■ Your goal
I need every line of the material below that includes the string "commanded".

─── Dataset section ───

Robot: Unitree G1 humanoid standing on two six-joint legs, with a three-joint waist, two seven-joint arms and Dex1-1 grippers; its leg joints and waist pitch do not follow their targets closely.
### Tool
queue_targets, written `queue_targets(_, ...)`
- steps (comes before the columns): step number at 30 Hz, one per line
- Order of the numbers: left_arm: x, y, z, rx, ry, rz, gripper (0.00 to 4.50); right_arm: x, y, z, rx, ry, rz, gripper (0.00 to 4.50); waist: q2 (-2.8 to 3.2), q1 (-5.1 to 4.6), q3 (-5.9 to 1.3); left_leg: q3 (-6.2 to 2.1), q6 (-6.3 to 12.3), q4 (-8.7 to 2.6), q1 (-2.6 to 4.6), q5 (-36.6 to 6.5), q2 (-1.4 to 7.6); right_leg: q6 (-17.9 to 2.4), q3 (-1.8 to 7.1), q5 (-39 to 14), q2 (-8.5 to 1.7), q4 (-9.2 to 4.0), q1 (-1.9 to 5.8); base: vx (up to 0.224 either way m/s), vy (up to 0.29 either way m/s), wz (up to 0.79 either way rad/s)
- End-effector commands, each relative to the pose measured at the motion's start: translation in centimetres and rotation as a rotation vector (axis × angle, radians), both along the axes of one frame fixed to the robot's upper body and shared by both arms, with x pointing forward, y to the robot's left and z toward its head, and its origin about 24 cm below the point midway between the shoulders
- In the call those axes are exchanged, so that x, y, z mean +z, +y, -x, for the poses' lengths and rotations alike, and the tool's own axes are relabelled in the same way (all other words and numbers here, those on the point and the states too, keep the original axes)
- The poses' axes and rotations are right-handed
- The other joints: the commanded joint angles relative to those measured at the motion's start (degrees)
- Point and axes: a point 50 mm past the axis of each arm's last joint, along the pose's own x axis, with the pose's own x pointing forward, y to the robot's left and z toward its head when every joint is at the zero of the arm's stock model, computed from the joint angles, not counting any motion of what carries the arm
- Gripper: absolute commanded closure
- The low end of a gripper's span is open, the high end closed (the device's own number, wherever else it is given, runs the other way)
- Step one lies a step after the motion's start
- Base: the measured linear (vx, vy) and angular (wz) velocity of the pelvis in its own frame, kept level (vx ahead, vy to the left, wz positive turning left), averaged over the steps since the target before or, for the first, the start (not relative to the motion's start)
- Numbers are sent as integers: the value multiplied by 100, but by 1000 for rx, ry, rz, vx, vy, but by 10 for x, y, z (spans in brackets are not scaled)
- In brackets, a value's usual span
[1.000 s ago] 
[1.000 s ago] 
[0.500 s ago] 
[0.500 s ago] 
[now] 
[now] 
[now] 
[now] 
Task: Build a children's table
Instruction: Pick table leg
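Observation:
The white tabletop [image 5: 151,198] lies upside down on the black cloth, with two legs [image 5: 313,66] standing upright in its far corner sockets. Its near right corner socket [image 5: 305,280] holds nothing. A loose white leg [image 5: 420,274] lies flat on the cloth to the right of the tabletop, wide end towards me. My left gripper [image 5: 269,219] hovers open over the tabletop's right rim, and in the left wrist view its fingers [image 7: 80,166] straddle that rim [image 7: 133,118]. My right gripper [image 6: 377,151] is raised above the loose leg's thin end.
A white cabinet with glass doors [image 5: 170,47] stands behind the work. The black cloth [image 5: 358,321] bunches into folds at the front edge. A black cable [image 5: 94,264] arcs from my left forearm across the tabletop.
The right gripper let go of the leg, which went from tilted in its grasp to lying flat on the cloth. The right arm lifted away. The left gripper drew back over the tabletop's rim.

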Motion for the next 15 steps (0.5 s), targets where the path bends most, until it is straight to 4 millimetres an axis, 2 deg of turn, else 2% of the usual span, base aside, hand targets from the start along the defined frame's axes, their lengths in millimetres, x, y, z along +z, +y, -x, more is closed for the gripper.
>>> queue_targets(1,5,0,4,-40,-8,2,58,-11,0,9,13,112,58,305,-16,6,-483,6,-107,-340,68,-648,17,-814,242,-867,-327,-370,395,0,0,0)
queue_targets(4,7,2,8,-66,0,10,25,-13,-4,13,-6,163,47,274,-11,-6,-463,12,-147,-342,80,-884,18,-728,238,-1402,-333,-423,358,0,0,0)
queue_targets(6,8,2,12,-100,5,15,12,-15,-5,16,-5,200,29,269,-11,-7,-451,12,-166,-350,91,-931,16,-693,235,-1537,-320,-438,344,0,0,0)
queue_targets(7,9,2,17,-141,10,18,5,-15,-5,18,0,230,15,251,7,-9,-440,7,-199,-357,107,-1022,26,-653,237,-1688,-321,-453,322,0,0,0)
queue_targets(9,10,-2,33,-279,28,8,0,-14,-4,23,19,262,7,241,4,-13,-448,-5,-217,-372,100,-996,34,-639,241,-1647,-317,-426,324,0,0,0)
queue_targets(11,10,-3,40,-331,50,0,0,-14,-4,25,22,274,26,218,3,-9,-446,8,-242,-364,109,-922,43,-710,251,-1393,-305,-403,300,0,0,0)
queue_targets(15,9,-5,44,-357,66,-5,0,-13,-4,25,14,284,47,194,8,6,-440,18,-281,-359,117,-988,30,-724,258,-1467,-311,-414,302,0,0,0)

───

■ Completed exercise
- The other joints: the commanded joint angles relative to those measured at the motion's start (degrees)
- Gripper: absolute commanded closure

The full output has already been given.